■ Given data:
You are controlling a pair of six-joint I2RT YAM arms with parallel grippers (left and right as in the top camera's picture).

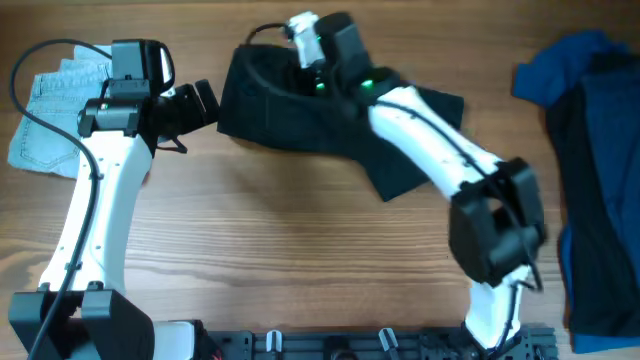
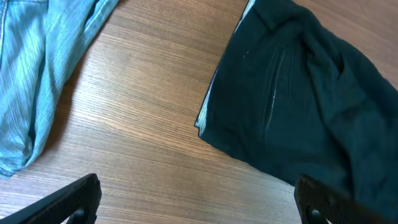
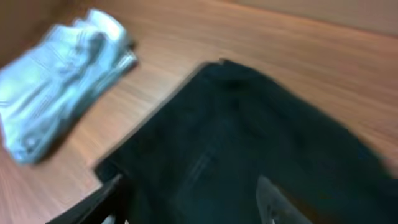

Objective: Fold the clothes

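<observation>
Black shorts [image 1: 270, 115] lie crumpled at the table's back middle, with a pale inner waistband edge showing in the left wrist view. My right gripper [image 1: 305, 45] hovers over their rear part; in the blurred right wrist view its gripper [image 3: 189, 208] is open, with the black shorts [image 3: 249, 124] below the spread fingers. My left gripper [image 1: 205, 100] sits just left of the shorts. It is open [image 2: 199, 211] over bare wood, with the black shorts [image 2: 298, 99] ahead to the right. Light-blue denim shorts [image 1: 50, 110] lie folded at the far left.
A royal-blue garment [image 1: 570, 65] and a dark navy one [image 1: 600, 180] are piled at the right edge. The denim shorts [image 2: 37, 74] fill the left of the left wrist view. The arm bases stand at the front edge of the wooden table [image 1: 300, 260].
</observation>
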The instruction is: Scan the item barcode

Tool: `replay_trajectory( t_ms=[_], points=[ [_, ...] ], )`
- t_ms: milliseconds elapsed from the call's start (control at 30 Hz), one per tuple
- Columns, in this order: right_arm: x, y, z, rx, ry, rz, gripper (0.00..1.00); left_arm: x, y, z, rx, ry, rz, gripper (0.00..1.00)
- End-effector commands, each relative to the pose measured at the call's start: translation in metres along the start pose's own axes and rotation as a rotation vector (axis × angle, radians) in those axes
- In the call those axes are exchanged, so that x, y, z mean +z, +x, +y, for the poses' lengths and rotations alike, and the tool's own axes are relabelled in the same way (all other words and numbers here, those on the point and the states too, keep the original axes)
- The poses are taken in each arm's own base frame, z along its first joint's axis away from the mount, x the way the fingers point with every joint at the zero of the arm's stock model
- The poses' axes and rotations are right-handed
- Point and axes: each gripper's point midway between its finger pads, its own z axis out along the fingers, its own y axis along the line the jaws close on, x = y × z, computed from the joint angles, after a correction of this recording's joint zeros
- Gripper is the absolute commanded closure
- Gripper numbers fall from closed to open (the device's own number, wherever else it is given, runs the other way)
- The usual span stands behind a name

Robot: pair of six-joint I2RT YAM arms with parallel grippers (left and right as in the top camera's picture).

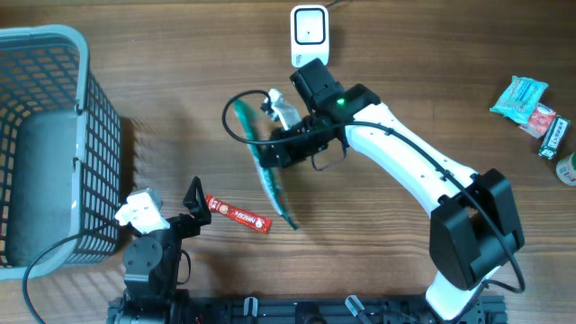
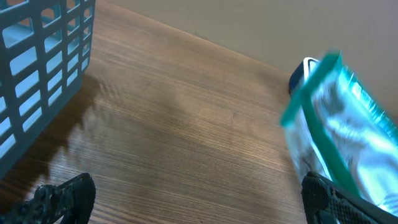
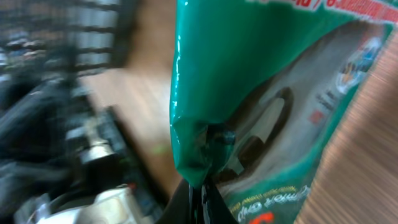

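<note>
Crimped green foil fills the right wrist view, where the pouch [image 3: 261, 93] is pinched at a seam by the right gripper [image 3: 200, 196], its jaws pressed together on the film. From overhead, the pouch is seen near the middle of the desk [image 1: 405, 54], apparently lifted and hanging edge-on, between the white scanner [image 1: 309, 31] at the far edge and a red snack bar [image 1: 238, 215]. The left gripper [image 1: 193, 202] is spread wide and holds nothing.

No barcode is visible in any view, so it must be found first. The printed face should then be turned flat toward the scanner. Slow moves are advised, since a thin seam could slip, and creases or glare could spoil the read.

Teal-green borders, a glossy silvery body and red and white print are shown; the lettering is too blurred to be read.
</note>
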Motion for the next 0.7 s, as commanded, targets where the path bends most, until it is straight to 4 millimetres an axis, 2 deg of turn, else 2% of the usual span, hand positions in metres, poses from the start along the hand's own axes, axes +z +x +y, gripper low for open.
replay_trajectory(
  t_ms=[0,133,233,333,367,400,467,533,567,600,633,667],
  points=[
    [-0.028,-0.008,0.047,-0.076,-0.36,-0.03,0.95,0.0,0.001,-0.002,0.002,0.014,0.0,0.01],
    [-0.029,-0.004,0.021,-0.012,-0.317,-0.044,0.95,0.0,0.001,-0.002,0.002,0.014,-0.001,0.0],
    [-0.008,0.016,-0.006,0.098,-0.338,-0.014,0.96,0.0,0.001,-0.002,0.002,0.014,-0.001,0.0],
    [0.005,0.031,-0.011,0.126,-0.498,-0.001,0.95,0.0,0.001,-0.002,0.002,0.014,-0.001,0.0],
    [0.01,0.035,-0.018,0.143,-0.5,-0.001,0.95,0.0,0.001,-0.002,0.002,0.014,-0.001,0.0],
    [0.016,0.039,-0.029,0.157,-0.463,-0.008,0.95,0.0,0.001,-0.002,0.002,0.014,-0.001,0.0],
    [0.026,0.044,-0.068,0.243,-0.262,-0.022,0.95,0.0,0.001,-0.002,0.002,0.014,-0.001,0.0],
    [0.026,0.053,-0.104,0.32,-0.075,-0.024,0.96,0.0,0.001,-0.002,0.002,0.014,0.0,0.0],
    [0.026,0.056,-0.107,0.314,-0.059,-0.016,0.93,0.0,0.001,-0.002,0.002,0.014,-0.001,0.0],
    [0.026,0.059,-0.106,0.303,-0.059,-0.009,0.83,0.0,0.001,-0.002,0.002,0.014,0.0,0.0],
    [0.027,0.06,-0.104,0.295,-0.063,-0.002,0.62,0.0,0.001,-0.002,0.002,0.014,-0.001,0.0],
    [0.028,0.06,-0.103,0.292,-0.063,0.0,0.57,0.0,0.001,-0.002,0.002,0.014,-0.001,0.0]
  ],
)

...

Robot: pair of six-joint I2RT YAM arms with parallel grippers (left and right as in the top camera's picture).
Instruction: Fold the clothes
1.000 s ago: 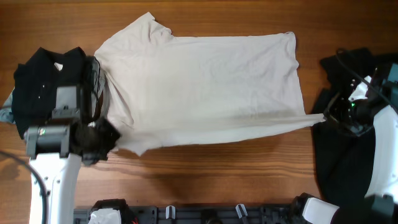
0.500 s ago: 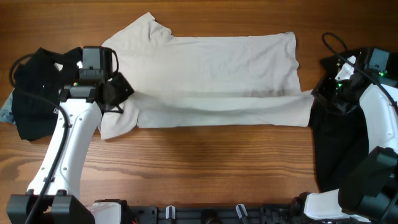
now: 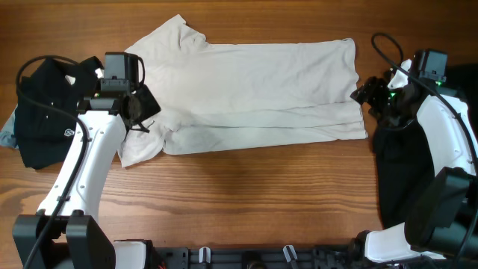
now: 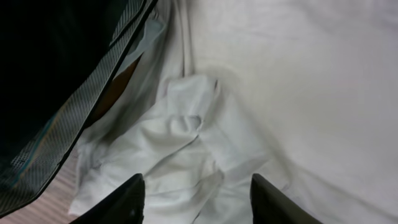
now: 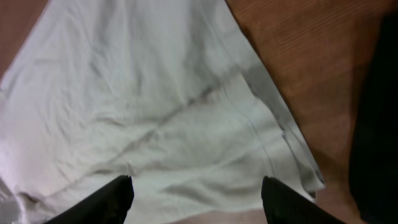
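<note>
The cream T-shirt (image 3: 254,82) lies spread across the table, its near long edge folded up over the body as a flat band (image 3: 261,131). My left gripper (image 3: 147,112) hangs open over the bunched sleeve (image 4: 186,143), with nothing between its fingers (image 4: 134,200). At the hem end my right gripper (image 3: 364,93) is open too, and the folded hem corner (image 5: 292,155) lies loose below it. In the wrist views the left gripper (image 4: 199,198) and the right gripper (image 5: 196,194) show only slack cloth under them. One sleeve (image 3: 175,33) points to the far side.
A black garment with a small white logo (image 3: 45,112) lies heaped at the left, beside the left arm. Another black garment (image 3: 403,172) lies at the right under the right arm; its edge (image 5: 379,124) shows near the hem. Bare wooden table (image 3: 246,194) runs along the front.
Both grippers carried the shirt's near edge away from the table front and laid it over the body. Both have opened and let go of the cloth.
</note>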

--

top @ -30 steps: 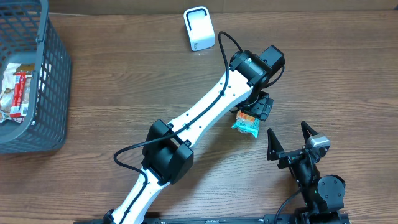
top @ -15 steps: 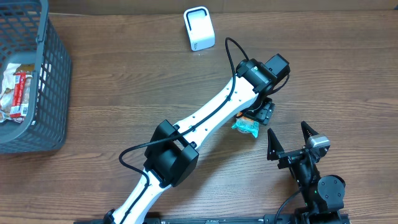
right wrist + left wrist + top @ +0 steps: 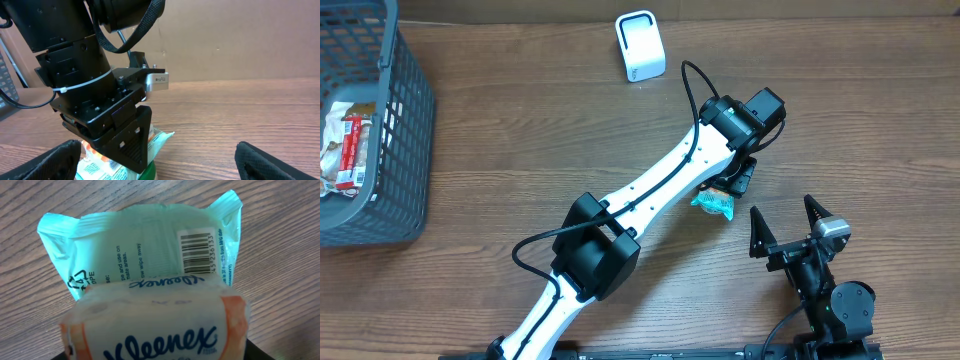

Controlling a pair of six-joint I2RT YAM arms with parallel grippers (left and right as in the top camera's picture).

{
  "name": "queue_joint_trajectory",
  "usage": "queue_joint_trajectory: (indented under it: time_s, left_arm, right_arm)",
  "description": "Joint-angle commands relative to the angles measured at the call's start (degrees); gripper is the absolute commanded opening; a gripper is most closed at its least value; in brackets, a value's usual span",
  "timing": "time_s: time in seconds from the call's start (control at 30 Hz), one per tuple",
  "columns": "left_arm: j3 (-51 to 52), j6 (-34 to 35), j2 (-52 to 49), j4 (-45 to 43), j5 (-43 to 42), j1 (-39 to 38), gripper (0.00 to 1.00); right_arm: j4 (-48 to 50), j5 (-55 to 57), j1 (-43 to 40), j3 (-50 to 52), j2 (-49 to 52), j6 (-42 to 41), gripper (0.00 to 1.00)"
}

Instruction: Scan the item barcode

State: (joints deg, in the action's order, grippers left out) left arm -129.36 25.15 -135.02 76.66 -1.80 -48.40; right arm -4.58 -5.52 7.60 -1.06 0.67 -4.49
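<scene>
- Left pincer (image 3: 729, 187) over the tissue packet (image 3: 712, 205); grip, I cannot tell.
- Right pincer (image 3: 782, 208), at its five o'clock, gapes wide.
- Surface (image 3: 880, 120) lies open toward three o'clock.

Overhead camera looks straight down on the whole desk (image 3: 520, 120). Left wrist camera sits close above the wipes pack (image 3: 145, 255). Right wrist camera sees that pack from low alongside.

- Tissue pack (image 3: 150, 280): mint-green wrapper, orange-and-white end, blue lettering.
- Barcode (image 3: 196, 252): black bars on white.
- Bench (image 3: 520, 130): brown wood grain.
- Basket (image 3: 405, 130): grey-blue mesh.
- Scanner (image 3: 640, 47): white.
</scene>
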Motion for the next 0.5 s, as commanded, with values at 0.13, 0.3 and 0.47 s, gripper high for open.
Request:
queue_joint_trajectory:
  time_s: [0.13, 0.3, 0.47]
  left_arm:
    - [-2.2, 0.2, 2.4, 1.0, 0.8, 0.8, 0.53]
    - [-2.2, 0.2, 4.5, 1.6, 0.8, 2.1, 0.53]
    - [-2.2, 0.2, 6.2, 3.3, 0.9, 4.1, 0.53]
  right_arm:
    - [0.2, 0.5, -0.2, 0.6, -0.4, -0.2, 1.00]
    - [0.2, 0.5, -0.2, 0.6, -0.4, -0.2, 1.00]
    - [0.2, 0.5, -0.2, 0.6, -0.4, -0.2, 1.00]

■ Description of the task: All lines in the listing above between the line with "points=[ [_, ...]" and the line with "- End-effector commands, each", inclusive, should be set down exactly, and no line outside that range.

■ Exercise answer:
Tool: `replay_trajectory( t_ms=[_], points=[ [_, ...] ], )`
- t_ms: milliseconds elapsed from the call's start (control at 30 Hz), one per tuple
- Columns, in this order: right_arm: x, y, z, rx, ry, rz, gripper (0.00..1.00); left_arm: x, y, z, rx, ry, rz, gripper (0.00..1.00)
- End-effector commands, each relative to the pose measured at the call's start: translation in metres along the start pose's own axes and rotation as a rotation vector (axis × angle, radians) in those axes

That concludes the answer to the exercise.